# Stream Formatter
A stream formatter processes the LLM's output token-by-token in real time, deciding what to show the user and what to hide.
## Why you need one
When the LLM outputs raw text, it may include:
- `<think>` / `</think>` tags (reasoning blocks)
- `[TOOL_CALL]...[/TOOL_CALL]` blocks (raw tool call JSON)
These are useful for the machine but noisy for humans. The formatter strips or replaces them before the text reaches the user.

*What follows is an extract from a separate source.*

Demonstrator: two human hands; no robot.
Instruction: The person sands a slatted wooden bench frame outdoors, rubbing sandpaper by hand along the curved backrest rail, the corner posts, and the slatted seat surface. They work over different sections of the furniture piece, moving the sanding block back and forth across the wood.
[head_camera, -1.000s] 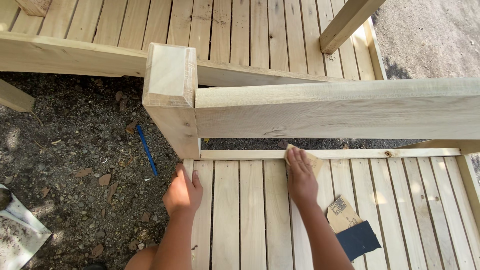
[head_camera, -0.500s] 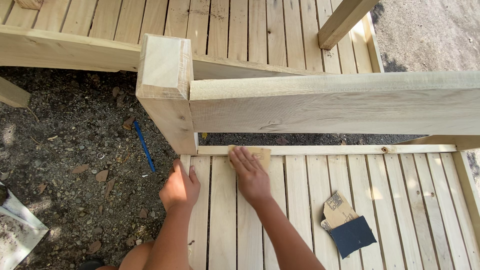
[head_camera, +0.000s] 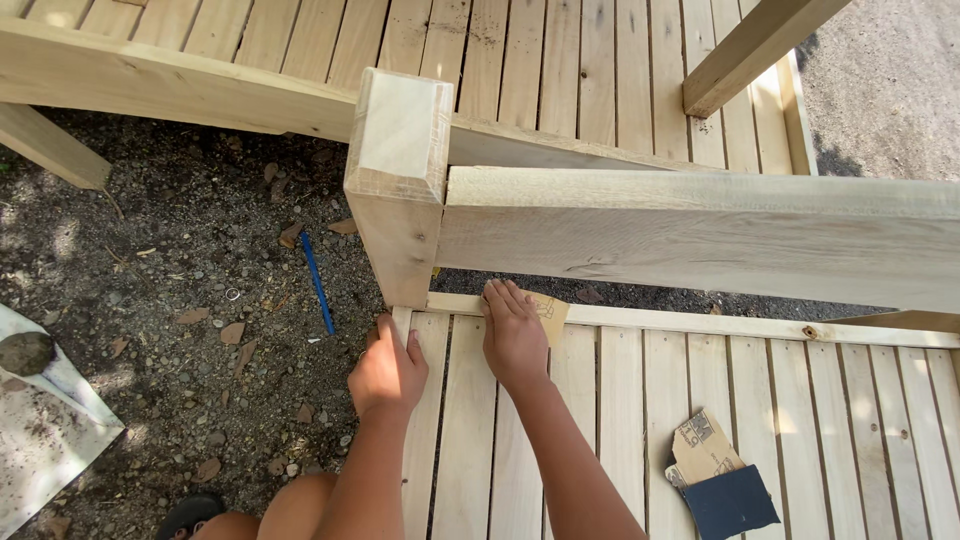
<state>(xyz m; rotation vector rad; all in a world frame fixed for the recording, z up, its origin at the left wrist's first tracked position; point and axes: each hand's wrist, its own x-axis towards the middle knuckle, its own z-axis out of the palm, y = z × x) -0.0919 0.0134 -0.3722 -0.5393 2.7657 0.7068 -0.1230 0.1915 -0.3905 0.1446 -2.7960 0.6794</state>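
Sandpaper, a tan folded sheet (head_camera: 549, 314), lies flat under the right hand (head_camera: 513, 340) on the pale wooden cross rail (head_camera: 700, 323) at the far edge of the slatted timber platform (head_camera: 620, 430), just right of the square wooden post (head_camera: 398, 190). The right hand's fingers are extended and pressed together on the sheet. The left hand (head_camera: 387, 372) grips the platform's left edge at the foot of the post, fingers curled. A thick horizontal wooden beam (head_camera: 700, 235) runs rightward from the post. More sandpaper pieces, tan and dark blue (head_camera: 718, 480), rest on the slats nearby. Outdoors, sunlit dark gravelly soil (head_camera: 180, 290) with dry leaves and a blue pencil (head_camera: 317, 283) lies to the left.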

## Default: PassthroughFormatter
By default, nothing is filtered – all text goes straight through:
```rust
pub struct PassThroughFormatter;
impl StreamFormatter for PassThroughFormatter {
fn push(&mut self, token: &str) -> String {
token.to_string()
}
fn flush(&mut self) -> String {
String::new()
}
}
```
## Standard formatting
```rust
let agent = Agent::make(config).await?
.with_standard_formatting();
```
This enables `StandardStreamFormatter`, which:
1. Scans each incoming token for the tool start/end tags and think tags
2. Buffers text within tool call blocks and suppresses it
3. Replaces think blocks with `[Thinking]:\n`
4. Labels non-tool content with `[Content]:`
5. Enforces a max buffer size (8KB by default) to prevent OOM on large chunks
Example transformation:
```
Raw LLM output:
Let me think about this
<think>
The user is asking about the weather...
</think>
[TOOL_CALL]{"name":"get_weather","args":{"city":"Tokyo"}}[/TOOL_CALL]
The weather in Tokyo is...
Formatted output:
[Thinking]:
The user is asking about the weather...
[Content]:
The weather in Tokyo is...
```
## Custom StreamFormatter
Implement the `StreamFormatter` trait:
```rust
use ambi::types::StreamFormatter;
struct MyFormatter;
impl StreamFormatter for MyFormatter {
fn push(&mut self, token: &str) -> String {
// Simple: just uppercase everything
token.to_uppercase()
}
fn flush(&mut self) -> String {
String::new()
}
}
```
Then inject it:
```rust
let agent = Agent::make(config).await?
.with_stream_formatter(|| Box::new(MyFormatter));
```
The `with_stream_formatter` method takes a **factory closure** (not an instance) because a new formatter is created per streaming request. This is important for stateful formatters that accumulate buffers.
## When the formatter is called
- In streaming mode: every LLM token chunk goes through `push()`, and `flush()` runs after the stream ends.
- In sync mode: the full output is passed through a formatter once, but the pipeline constructs it internally from `push()` + `flush()` calls.
## Buffer overflow protection
`StandardStreamFormatter` has a hard cap (`max_buffer_size`, default 8192 bytes). If the buffer exceeds it, the formatter clears itself and logs an error. This is a safety net against pathological LLM output.